** PROVIDED RECORDS follows **
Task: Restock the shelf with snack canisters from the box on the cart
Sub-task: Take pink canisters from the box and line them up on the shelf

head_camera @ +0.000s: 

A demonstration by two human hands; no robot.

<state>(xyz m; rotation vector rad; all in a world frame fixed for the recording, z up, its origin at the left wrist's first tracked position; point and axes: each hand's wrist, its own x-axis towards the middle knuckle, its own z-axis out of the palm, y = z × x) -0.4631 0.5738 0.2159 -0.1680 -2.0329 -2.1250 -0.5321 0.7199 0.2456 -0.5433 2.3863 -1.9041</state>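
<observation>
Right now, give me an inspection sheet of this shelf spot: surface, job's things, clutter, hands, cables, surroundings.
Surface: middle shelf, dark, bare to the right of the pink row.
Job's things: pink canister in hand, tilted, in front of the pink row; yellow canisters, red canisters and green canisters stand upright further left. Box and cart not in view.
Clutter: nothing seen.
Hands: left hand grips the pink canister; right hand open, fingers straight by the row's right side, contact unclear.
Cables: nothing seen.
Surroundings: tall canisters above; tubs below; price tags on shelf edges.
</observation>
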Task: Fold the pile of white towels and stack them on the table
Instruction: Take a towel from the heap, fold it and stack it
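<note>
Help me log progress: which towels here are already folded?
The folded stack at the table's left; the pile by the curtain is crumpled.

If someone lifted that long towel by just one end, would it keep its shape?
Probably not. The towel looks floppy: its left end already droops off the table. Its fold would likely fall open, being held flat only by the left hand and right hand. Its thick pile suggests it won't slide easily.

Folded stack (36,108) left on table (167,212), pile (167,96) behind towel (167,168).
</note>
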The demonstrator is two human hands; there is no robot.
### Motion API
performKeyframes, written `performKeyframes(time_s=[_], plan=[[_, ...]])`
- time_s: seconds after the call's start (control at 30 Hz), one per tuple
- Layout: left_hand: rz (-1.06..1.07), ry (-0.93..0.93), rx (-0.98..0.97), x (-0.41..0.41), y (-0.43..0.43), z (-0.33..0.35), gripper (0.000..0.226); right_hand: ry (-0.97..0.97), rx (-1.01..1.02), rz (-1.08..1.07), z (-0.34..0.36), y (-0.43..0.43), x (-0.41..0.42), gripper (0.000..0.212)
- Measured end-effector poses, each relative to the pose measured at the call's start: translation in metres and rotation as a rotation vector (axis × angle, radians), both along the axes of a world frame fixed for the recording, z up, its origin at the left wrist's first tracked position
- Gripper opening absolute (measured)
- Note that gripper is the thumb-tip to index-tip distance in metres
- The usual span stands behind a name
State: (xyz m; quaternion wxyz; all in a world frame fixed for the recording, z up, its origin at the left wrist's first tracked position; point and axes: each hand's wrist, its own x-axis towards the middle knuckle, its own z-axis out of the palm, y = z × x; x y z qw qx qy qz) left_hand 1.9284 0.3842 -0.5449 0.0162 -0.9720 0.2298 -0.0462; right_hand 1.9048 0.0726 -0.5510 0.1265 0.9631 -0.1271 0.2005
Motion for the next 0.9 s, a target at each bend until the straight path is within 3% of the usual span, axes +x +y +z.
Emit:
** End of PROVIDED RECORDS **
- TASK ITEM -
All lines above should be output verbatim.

- YOUR RESPONSE -
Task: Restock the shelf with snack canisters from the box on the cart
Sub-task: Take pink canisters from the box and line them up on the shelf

head_camera @ +0.000s: 

A demonstration by two human hands; no robot.

<state>(xyz m; rotation vector rad; all in a world frame fixed for the recording, z up, its origin at the left wrist's first tracked position; point and axes: each hand's wrist, its own x-axis towards the middle knuckle, its own z-axis out of the palm, y = z × x) -0.4631 0.5738 0.2159 -0.1680 -2.0329 -2.1250 -0.5321 0.7199 0.2456 -0.5433 2.3863 -1.9041</state>
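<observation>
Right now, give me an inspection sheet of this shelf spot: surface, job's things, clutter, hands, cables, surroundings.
Surface: middle shelf, dark, bare to the right of the pink row.
Job's things: pink canister in hand, tilted, in front of the pink row; yellow canisters, red canisters and green canisters stand upright further left. Box and cart not in view.
Clutter: nothing seen.
Hands: left hand grips the pink canister; right hand open, fingers straight by the row's right side, contact unclear.
Cables: nothing seen.
Surroundings: tall canisters above; tubs below; price tags on shelf edges.
</observation>
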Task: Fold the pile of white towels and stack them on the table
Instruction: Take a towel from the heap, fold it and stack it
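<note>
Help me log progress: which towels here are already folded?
The folded stack at the table's left; the pile by the curtain is crumpled.

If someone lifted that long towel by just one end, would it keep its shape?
Probably not. The towel looks floppy: its left end already droops off the table. Its fold would likely fall open, being held flat only by the left hand and right hand. Its thick pile suggests it won't slide easily.

Folded stack (36,108) left on table (167,212), pile (167,96) behind towel (167,168).
</note>
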The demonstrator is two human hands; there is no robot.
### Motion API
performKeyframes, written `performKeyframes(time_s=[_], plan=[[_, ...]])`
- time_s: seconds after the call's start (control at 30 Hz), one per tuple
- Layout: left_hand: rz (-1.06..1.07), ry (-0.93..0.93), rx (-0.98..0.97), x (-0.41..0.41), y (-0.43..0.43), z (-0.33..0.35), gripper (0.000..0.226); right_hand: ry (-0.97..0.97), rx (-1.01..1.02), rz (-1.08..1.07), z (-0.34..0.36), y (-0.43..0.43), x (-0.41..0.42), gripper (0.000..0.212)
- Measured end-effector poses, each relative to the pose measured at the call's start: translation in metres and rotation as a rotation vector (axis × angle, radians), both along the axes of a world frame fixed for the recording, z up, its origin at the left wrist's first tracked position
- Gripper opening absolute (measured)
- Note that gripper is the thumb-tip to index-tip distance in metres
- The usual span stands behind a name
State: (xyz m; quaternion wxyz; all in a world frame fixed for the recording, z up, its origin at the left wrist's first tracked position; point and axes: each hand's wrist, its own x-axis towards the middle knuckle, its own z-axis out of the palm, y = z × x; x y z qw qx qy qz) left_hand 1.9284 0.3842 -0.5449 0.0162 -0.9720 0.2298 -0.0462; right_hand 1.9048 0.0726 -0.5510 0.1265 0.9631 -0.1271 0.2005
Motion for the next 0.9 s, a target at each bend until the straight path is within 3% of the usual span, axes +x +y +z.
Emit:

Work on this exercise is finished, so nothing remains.